EXERCISE BRIEF: Scan the records for "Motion". Show the matching lines.

RAW DATA:
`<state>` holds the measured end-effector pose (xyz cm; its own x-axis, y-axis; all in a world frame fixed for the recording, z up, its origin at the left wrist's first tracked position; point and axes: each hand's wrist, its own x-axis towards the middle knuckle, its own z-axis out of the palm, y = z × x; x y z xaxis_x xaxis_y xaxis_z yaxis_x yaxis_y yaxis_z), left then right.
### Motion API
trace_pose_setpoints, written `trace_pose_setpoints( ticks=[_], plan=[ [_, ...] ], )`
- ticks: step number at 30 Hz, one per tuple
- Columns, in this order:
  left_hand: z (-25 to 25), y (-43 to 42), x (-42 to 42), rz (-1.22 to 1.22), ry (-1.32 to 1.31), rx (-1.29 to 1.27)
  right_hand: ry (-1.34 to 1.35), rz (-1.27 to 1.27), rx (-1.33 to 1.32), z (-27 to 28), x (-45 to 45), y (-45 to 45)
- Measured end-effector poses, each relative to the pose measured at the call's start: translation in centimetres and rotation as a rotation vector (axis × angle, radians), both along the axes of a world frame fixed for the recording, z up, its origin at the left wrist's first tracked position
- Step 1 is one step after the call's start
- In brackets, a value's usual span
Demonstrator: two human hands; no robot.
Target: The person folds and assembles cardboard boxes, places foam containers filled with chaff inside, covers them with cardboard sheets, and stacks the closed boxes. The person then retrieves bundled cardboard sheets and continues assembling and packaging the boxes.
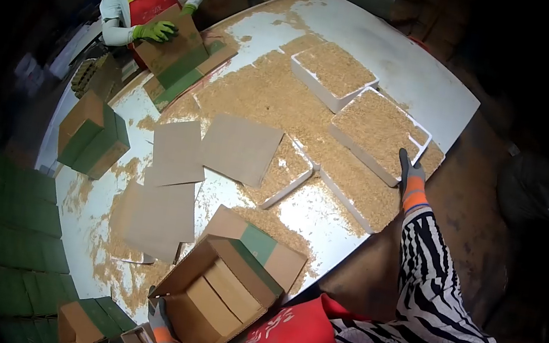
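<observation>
My right hand point(412, 176), in a grey and orange glove, grips the near right corner of a white foam box point(364, 155) filled with sawdust-like material. My left hand point(163, 334), in a matching glove, grips the left side of an open, tilted cardboard box point(217, 294) close to my body. That box shows bare brown cardboard inside. Part of the left hand's fingers is hidden by the box wall. Beyond the right hand stands another filled white box point(331, 98). Two more filled boxes lie nearer, including one point(355, 201) at the table edge.
A co-worker point(154, 4) in a red apron and green gloves handles a cardboard box point(176, 47) across the white table point(437, 82). Flat cardboard sheets point(164, 219) lie at the middle left. A closed green-and-brown carton point(93, 137) and stacked green cartons point(16, 239) are at left.
</observation>
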<state>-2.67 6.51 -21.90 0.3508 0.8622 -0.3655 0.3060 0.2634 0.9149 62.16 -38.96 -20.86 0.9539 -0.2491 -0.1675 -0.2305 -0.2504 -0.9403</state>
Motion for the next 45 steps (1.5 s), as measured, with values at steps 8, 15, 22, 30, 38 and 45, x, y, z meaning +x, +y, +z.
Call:
trace_pose_setpoints(
  ticks=[8,15,22,30,38,45],
  plan=[
    [2.6,-0.9,2.6,0.160,-0.018,-0.039,-0.160,0.019,0.696,1.0,-2.7,4.0],
    [6.4,-4.3,6.0,0.201,-0.004,0.010,-0.542,0.837,0.132,10.1,-15.8,5.0],
    [4.5,-4.1,5.7,0.176,-0.377,-0.275,-0.114,1.185,0.362,18.7,-29.0,12.7],
    [5.9,-4.4,4.3,0.092,-0.437,-0.286,0.163,1.178,0.475,21.7,-34.7,16.8],
    [4.7,-4.8,5.3,0.192,-0.370,-0.130,0.109,1.288,0.255,16.7,-36.2,19.6],
    [5.0,-4.1,3.3,0.040,-0.022,0.276,-0.442,1.802,-1.271,17.2,-33.7,24.1]
  ],
)
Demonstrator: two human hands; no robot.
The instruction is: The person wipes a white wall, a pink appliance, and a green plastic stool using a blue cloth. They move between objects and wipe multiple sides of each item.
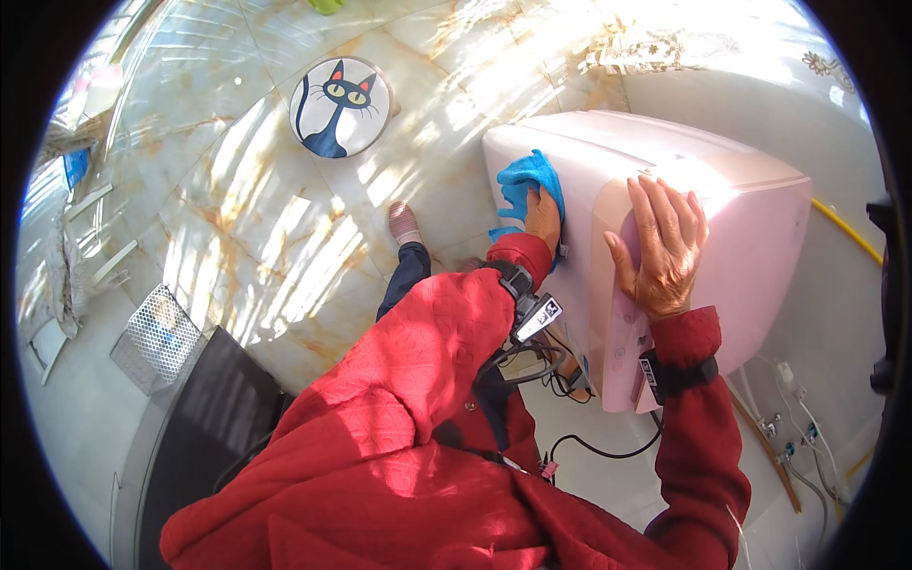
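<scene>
In the head view a pink-and-white appliance [741, 242], which looks like a washing machine, stands on my right. My left hand [543, 217] presses a blue cloth [531, 171] against its side, with the fingers partly hidden by the cloth. My right hand [662, 246] lies palm down on the appliance's rounded edge, above a strip with round control marks. Its fingers are apart and hold nothing. Both red sleeves carry a black wrist strap with a printed tag, and dark cables hang below the left one.
A round stool [342, 107] with a cat picture stands on the marble-patterned floor. A perforated white basket [160, 338] and a dark flat panel [214, 420] are at left. Wall taps [787, 450], a yellow hose [848, 229] and a black cable [605, 454] lie around the appliance.
</scene>
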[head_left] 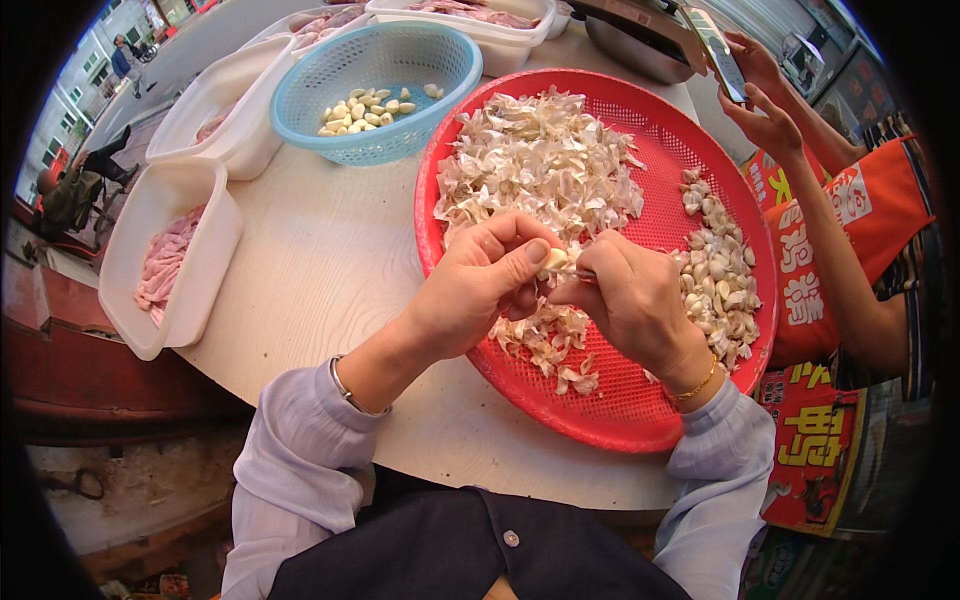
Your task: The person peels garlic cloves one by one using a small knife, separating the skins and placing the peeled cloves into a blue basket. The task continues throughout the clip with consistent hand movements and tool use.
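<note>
Between the thumb and fingers of my left hand [487, 277] is a pale garlic clove [555, 259]. My right hand [637, 300] grips a small metal blade [583, 274], most of it hidden by the fingers, right against the clove. Both hands are above a round red plastic basket [622, 439]. Inside it, a large heap of papery garlic skins [532, 165] lies on the far left, with a smaller pile of skins [547, 345] near my hands. Unpeeled garlic cloves [716, 281] line the basket's right side. Peeled cloves [364, 109] sit in a blue plastic colander [300, 139] beyond.
White plastic tubs [214, 277] holding raw meat [171, 259] stand along the table's left and far edges. A steel bowl [637, 52] is at the far right. Beside the basket on the right, a person in a red apron [855, 240] holds a phone [716, 52].
</note>
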The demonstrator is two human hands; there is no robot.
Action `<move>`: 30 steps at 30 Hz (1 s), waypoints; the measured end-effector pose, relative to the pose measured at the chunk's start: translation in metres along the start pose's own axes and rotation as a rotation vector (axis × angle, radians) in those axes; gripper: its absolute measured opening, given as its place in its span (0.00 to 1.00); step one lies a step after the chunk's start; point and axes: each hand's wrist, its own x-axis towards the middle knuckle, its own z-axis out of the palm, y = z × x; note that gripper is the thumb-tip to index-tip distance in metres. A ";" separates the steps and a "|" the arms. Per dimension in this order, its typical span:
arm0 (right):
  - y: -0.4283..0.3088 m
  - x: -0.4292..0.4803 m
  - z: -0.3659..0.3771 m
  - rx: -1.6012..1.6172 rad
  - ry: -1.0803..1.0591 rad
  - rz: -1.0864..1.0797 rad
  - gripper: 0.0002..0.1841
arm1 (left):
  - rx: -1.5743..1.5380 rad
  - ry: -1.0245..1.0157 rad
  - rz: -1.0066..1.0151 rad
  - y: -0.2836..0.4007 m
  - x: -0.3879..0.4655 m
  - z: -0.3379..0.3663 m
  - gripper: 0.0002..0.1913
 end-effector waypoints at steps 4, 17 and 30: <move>0.000 -0.002 0.006 -0.061 -0.026 0.060 0.18 | 0.083 0.047 0.056 -0.002 -0.001 0.002 0.07; -0.002 0.002 0.000 0.205 -0.006 0.103 0.09 | -0.114 0.043 -0.039 0.008 -0.001 0.004 0.09; 0.004 -0.001 0.007 0.078 0.004 0.123 0.15 | 0.076 -0.065 0.024 -0.002 0.001 -0.004 0.14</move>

ANSWER TO THIS TASK:
### Motion API
Motion for the next 45 steps (1.5 s), as measured, with values at steps 8, 15, 22, 30, 38 and 45, x, y, z meaning +x, +y, +z.

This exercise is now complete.